Animals Pretend & Play Playgroup
There is lots of scope for including different types of pretend play with animals at playgroup. Acting as animals and making animal noises promotes active play. Toy animals are great for working together to make pretend farms, zoos or wild animal homes.
Did you know?
Animals can be grouped in lots of different ways. You could use cards, pictures or toy animals to play sorting and category games. This is practicing early maths concepts and involves thinking and reasoning skills.
Questions for thinking and problem solving
Different levels of thinking questions can be matched to different ages of children.

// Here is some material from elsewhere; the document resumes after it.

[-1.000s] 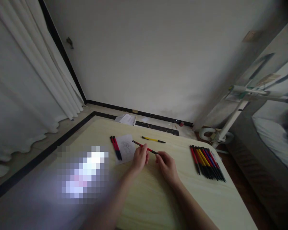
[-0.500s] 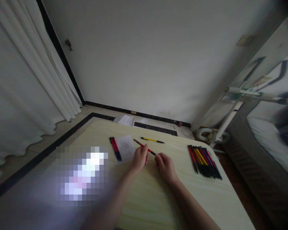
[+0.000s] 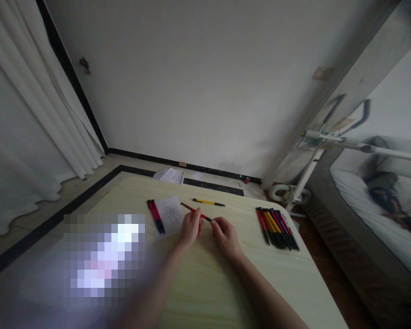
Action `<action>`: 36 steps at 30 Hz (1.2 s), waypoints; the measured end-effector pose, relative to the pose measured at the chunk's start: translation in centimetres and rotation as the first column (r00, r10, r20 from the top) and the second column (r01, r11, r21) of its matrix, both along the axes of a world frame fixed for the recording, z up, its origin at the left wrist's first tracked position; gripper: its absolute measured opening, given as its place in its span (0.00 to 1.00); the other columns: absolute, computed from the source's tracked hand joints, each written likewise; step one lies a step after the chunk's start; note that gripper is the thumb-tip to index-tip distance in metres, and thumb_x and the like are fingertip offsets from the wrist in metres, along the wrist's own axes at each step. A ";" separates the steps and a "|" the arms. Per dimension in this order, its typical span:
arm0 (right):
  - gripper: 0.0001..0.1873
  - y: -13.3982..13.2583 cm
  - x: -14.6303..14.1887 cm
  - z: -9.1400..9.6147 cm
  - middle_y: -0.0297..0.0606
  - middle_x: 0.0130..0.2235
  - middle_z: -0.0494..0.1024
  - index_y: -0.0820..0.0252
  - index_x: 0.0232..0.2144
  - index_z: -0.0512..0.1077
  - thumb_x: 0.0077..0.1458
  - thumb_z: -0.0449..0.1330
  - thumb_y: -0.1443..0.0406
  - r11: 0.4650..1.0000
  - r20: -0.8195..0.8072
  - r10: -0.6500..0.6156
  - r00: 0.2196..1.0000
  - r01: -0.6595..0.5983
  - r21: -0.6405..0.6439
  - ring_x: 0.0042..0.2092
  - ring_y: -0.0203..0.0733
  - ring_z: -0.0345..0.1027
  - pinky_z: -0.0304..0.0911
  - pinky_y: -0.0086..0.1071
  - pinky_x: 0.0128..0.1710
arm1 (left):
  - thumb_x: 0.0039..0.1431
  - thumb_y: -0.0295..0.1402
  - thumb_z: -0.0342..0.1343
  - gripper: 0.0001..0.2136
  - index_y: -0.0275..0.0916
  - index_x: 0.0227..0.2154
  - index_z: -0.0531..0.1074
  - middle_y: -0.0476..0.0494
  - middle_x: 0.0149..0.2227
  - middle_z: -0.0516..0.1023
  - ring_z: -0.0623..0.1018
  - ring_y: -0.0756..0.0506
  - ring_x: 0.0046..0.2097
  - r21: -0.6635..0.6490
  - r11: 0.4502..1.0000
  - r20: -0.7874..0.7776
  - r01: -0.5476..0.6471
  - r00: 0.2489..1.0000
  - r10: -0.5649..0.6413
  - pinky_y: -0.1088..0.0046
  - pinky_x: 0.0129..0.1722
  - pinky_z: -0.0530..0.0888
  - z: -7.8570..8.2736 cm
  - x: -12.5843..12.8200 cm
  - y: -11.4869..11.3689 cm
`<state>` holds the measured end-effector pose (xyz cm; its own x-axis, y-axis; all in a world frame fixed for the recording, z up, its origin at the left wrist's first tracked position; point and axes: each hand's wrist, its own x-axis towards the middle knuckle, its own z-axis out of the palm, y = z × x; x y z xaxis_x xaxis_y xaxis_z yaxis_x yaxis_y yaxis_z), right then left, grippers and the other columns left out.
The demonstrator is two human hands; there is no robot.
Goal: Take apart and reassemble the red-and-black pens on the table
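Observation:
A red-and-black pen (image 3: pixel 188 207) is held between both hands above the table. My left hand (image 3: pixel 192 227) is closed round its red barrel. With closed fingers, my right hand (image 3: pixel 225 235) grips the black end. Left of the hands lies a sheet of paper (image 3: pixel 169 219) with scribbled lines. Two red-and-black pens (image 3: pixel 155 215) rest side by side at the paper's left edge. Beyond the hands, a yellow-and-black pen (image 3: pixel 208 202) lies alone.
On the right of the pale wooden table (image 3: pixel 205 292) lies a row of several red, yellow and blue pens (image 3: pixel 276 228). A pixelated bright patch (image 3: pixel 106 256) covers the left side. White exercise equipment (image 3: pixel 306 176) and a sofa (image 3: pixel 349 228) stand to the right.
The view has shifted, so the table and its contents appear further left. Both hands keep hold of the same pen, and more scribbled lines seem visible on the paper.

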<state>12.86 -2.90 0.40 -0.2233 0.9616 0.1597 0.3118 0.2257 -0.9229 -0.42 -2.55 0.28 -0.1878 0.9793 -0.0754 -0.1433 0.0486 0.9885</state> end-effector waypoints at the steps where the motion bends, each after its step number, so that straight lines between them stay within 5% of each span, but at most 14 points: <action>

Young children can be asked to match animals e.g. “Find one like this”. Older children can be asked to find animals from a specific category or by identifying features e.g. “Find all the ones that have feathers”. Encouraging children to talk through why they put those animals together helps them develop more complex language skills in giving explanations.
Sets of toy animals and props give children a chance to work together to create animal homes, farms, zoos etc. This gives them a practice at sharing, planning, negotiating and solving problems with others. This is important for their social and emotional development.
Having a variety of toy animal sets, fluffy toy animals, lengths of fluffy or animal print material etc. available at playgroup allows children to explore different types of pretend animal play. The home corner could be transformed into a vet hospital or pet shop for a few weeks. Animal puppets are great for acting out stories.
There are lots of easy animal art/craft ideas suitable for playgroups. Focus on the process of creation rather than what the final product actually looks like. This tends to stimulate more creativity, problem solving and imagination.
You could have an animal theme for a term and create a different animal each week!
Across the ages
Activities listed under “playgroups” are suitable for children of various ages. They provide opportunities for early learning and social play.